OpenAI, an artificial intelligence research laboratory, has released a new project called Jukebox that generates music, including human singing, in a variety of genres and artist styles. The company in a blog post shared a couple samples of songs "in the style of" artists including Katy Perry and Elvis Presley.
Jukebox accepts genre, artist, and lyrics as input, and then creates a new sample from scratch. Open AI trained the project using 1.2 million songs from across the web paired with lyrics and metadata from LyricWiki. You can fine-tune this metadata down to the year songs were released, which is how the project can create music specifically in the likeness of Katy Perry if you ask it to.

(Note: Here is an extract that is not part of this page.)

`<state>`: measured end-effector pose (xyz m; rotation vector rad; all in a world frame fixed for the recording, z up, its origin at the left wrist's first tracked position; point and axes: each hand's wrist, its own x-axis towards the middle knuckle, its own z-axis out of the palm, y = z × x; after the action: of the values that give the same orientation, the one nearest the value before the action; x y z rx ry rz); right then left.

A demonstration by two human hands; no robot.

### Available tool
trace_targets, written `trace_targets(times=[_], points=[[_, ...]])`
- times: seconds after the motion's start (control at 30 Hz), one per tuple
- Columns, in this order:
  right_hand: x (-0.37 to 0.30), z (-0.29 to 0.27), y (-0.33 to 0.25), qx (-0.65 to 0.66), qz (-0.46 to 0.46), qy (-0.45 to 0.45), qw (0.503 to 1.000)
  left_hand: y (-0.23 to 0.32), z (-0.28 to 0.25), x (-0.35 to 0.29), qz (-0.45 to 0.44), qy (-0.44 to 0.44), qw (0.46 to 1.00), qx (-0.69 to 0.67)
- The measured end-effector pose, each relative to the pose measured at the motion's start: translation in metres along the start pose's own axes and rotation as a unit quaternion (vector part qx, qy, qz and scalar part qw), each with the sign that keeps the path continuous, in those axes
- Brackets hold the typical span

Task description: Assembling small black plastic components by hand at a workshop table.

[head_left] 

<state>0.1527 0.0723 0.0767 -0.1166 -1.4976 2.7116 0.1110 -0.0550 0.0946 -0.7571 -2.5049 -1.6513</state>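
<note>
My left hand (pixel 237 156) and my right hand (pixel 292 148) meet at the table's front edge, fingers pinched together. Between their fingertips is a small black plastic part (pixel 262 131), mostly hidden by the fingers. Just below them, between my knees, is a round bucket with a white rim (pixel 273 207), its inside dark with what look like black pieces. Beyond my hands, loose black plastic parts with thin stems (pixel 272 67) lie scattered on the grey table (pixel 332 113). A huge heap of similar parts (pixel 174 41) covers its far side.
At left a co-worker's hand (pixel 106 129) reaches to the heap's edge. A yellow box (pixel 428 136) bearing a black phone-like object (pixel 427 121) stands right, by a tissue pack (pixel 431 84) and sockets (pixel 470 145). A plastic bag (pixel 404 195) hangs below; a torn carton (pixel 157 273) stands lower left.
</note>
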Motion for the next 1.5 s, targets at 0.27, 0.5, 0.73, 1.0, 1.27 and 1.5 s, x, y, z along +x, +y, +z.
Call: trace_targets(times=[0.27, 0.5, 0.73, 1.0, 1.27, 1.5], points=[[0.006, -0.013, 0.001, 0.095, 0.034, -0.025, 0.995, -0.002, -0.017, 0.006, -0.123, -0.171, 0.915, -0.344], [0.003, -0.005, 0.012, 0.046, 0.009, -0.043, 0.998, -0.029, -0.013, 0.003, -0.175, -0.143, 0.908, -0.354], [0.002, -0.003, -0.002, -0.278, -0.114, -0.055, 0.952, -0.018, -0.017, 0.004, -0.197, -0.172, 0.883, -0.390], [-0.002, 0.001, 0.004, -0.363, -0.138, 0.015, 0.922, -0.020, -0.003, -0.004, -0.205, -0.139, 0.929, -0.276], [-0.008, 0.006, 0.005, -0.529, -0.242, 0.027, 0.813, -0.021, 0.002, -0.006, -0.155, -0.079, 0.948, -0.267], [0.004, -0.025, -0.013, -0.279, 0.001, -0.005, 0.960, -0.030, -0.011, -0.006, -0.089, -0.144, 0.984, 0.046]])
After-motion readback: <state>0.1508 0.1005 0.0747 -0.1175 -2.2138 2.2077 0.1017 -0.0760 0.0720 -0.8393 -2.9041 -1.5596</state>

The samples don't always sound exactly like the artist named, but the similarity here is impressive:
OpenAI didn't explain exactly why it thinks you'd want to create such synthetic songs. The music creation process has been upended over recent years by services like Splice that make it easy to purchase samples and loops and put together a song without having to do much of that work from scratch. "Old Town Road" was famously created using samples found online, but the examples are aplenty. Who knows, maybe Jukebox will enable you to someday create a country voice for your track even if you don't have your own Billy Ray Cyrus. Or cut out the Billy Ray's entirely.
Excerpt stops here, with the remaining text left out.